Loki tries not to let the strangeness of both Valkyrie and Thor offering the same insight deter him. “Perhaps they’re banking on people being desperate to hear about something else. And it would be unwise to not consider the possibility of the sighting being a genuine misighting.”
"What about all the people who disappeared by that lake?"
"Wherever there are people, there are people who disappear. It's hardly surprising that some of the people who visited there remain lost."
"You think this is all a coincidence?"
"I wouldn't rule out the possibility."
"If we were still on Asgard, there was a time when you would have insisted on sending scouts out to ensure the safety of the realm.'"
"We're not on Asgard." The volume of his own voice startles him. Loki waits one second, then two, until the whiplash of his words begins to settle. "We are not responsible for the safety of those who call this realm home."
"Not in writing, no. But I... I joined the Avengers to keep this realm safe."
"Your Avengers tore this world apart far more than I ever did. They have more Midgardian blood on their hands than I ever will. Tell me: where were they when Asgard was in danger? Alliances are not only one-sided. Do you even know where your friends are? Scattered across the world or stranded or worse."
Thor's eyes meet his. There's a sharp focus in them that wasn't there before. "Then this world needs my help more than ever."
Loki almost laughs. "And you think yourself their saviour, do you?"
"What else would you have me do? Sit back and do nothing while innocent people die?"
"These people never chose you. You are foreign to them, you aren't even the same species. It makes no difference how much you pretend to be like them, how much you attempt to emulate their tastes in entertainment or cultural quirks, they never asked you to do that."

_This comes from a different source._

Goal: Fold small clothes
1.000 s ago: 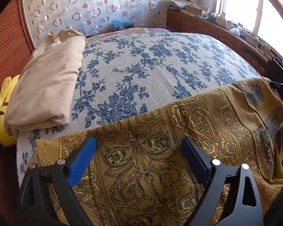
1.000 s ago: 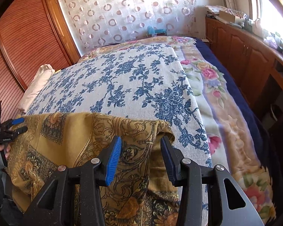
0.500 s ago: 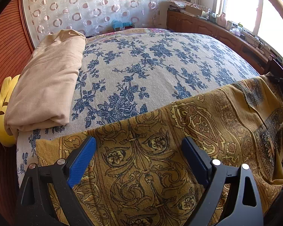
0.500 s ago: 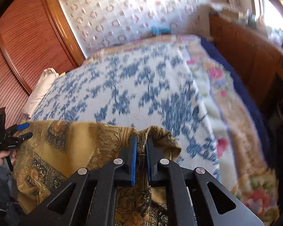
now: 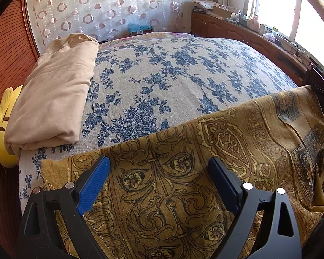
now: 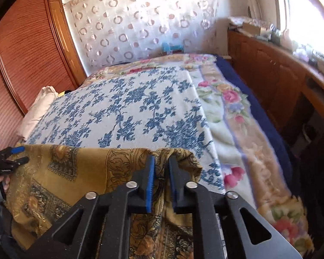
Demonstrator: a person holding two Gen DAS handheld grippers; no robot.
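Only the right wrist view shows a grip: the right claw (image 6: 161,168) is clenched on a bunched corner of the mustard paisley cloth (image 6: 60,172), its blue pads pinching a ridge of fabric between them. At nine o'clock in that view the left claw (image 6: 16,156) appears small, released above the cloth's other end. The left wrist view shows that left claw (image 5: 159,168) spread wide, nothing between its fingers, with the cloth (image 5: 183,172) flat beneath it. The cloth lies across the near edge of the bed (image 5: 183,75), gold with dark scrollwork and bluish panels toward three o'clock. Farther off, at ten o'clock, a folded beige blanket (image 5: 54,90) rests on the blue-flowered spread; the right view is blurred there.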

"So you're saying I should let people die because they didn't contact me."
"What I'm saying," Loki says and his voice is steadily growing louder and louder again, "is that you're as painfully transparent as you always were. You're assigning yourself a quest because you think by somehow completing it, you'll be rewarded with something greater than this." Loki throws his hands to the walls that surround them. "You think the Midgardians will accept you if you do this one thing for them, that this place will finally start feeling like home, but it won't Thor, no matter how desperately you try, this place will never feel like home."
Loki's panting when he's done and Thor does nothing but stare at him.
"Then I'm still going to help them," Thor says. "With or without you." And there's something so final and resolute about the way he says it that Loki can't offer a single word of protest. It’s also because of the finality of it that Loki’s taken aback when Thor asks, “Are you coming?”